About the Inspired to Serve Pilot Project

I2S

Inspired to Serve: Youth-Led Interfaith Action was a three-year pilot project (2006-2009) to enhance the capacity of churches, mosques, synagogues, temples, and other faith-based organizations to engage young people in effective service-learning that increases interfaith cooperation, contributes to healthy development, and enriches community life.

 

The model combines Interfaith Youth Core’s innovative model of interfaith dialogue and service-learning with Search Institute’s framework of Developmental Assets and its asset-based approach to community and social change.

 

The model continues beyond the pilot project through this online tool kit and through the ongoing efforts of the national and city partners.

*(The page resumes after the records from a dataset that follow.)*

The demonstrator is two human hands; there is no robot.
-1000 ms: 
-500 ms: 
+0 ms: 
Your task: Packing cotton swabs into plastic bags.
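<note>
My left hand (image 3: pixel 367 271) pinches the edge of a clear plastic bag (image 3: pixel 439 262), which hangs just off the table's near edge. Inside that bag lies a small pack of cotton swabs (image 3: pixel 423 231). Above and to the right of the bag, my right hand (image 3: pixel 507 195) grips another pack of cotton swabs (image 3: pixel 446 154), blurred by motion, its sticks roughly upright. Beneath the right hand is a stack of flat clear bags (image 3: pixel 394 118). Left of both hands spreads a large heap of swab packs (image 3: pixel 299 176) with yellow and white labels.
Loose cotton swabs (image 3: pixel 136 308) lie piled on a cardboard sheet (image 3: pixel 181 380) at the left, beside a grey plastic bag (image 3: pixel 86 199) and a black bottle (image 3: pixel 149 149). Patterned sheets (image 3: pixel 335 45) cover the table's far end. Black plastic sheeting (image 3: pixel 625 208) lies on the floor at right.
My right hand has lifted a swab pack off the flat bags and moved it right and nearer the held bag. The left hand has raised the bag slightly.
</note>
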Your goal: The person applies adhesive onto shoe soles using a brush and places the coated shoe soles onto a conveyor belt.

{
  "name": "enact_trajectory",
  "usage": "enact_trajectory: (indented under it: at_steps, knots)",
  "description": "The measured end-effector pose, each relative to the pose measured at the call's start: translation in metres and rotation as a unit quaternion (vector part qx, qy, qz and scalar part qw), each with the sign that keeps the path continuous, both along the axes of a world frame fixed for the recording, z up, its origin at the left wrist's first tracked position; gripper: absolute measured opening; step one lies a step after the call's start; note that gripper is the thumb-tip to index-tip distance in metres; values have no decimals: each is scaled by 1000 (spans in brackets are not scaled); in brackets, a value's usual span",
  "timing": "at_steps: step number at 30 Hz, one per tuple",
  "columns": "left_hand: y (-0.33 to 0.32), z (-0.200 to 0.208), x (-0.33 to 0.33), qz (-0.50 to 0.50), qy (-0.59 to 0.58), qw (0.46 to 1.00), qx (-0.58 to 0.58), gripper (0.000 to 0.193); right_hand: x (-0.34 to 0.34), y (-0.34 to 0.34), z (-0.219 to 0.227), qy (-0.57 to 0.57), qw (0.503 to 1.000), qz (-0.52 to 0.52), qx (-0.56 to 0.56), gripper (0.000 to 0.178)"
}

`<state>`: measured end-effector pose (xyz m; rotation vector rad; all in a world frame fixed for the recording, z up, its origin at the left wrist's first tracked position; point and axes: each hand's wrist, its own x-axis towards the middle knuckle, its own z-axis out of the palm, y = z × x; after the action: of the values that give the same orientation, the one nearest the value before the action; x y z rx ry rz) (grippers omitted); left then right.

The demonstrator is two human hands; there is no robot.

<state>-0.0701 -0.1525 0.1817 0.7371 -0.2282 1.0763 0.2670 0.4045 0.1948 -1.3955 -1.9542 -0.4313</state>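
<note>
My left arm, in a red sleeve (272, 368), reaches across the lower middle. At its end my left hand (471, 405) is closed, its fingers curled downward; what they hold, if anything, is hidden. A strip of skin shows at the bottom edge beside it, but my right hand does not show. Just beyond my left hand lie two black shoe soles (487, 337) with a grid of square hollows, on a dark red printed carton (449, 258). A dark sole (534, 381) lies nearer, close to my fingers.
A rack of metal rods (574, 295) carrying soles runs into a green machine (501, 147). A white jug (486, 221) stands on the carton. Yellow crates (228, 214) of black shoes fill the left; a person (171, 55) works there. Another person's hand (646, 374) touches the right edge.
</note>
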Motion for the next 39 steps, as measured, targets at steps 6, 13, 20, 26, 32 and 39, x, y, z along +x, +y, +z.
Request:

Download a two-page fact sheet about the pilot project.

Partners

By the Numbers

Some facts and figures from across the three years of the Inspired to Serve pilot project (all four partner cities):

  • Total number of service-learning participants: 1,071
  • Total number of youth volunteers: 2,871
  • Total number of service hours performed by youth: 15,000
  • Total number of adult volunteers and allies: 1,697
  • Total number of community partner organizations: 369

Major Pilot Project Activities

Each pilot city designed its own model of engaging youth in interfaith service-learning. The national project provided the following supports to the four pilot cities:
  • Participation in the annual Martin Luther King Day of Service, Global Youth Service Day, and Days of Interfaith Service
  • Training and technical assistance in interfaith dialogue, asset building, service-learning, using social media, project sustainability, and related issues.
  • Opportunities for peer networking and learning through regular conference calls and an annual all-site meeting.
  • Subgrantee funding to support core project activities, including mini-grants to local innovations.
  • Tools and resources to support site activities.
  • Evaluation of site activities through both internal and external evaluation.

Articles and Media Coverage

Short Takes of Site Activities

  • Using art, poetry, video as tools for discussion, reflection, and sharing stories.
  • Learning about issue of lead poisoning and ways to educate the community about its effects.
  • Working collaboratively with other groups in the community.
  • Listening to stories from survivors and liberators in the Holocaust and then telling own stories of liberators.
  • Learning creative ways to learn from each other: peer-to-peer; “speed faithing” with teams of religious leaders and youth; exploring how to ask questions; meeting in worship spaces to learn traditions.
  • Trying an “interfaith scavenger hunt” to encourage active learning about diverse faith traditions.
  • Joining in shared meals with faith communities.
  • Sharing stories of transforming interfaith encounters.
  • Training a board of religiously diverse youth to be young philanthropists.
  • Awarding mini-grants to local service-learning projects.
  • Focusing on environmental activities, such as learning about permaculture, planting edible gardens, cleaning parks, and clearing areas for children to play.
  • Including youth on neighborhood recovery boards to increase religious organizations' involvement in all aspects of community renewal and recovery.
  • Forming “poetry pals” among diverse youth as a way of sharing learnings and insights from serving.
  • Exploring commonalities, religious stereotypes, and faith through creating a documentary film and an outreach curriculum to share and facilitate with other groups of youth to encourage discussions about faith, identity, understanding, and common values.